Kidnappings of foreigners were common before the Hamas takeover. Most of those abducted were foreign correspondents, including Alan Johnston of the BBC, who was abducted and held for 114 days before being freed in July 2007, just after Hamas overran Gaza, expelling forces loyal to Palestinian President Mahmoud Abbas.


ISM operates in the West Bank and Gaza and is known for trying to prevent the Israeli military from carrying out its missions. Arraf said this activist has been going in and out of Gaza for more than two years. He was working with farmers and fishermen.

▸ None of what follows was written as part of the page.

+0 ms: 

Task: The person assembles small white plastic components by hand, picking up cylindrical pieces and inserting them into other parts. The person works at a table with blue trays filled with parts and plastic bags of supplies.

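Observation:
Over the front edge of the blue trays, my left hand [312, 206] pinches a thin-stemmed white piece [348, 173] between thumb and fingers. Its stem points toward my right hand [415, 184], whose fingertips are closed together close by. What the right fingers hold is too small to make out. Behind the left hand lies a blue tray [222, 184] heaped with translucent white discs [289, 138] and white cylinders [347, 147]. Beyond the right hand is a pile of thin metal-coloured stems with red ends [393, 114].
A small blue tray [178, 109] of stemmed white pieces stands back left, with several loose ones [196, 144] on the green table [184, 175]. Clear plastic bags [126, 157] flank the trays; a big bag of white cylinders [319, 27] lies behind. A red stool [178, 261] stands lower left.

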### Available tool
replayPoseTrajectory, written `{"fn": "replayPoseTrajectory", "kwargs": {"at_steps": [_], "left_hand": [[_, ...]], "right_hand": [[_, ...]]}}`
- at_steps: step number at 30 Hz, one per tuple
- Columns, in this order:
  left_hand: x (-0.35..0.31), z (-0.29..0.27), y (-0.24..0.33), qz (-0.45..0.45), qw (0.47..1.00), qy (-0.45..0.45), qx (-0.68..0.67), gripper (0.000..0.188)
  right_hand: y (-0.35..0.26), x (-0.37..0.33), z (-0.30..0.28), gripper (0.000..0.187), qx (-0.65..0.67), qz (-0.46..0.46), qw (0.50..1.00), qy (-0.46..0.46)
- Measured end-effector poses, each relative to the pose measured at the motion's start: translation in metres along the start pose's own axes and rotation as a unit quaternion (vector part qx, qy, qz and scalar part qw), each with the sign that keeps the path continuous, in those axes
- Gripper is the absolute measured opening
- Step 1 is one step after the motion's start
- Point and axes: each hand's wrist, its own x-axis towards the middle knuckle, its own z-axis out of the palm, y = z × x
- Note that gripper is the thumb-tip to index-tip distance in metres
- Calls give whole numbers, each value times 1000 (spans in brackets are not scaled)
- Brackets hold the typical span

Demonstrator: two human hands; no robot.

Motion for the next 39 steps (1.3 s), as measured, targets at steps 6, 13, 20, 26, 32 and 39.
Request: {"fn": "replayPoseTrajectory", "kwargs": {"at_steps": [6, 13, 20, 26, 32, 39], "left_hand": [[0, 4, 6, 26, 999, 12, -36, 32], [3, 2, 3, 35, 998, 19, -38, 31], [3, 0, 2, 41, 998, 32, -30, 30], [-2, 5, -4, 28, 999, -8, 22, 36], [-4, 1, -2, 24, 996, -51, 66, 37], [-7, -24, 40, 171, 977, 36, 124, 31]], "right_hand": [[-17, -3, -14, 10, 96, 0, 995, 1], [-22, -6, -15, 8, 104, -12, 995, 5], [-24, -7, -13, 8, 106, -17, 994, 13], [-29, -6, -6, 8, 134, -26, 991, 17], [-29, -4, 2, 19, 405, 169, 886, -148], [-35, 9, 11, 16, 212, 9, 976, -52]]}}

The ISM incident that got the most attention was the 2003 death of American activist Rachel Corrie, who was crushed by an Israeli military bulldozer in southern Gaza while trying to block its path. 


'Fighting an occupation is in my DNA'

Since his murder, online videos of an interview Arrigoni held earlier this year have surfaced on the internet.


"I arrived in Gaza on August 23, 2009 on a boat of the Free Gaza Movement with about 40 activists from 17 different countries," he said. "We arrived and broke a siege lasting since 1967. I remember this day as one of the happiest in my life."


Arrigoni said he came from a family of partisans. "My grandfathers died fighting an occupation, another occupation, the Nazi-fascist occupation in Italy. For this reason, my DNA, my blood probably has parts pushing me to fight for freedom and human rights."


Arrigoni said that there are people who are willing to devote their lives to support the people in Gaza despite their governments' complaisance and "cooperation with the Zionist-Israeli regime."


He said that he and his friends came to Gaza to "face the snipers as a human shield" and did what the UN should be doing to enforce international law.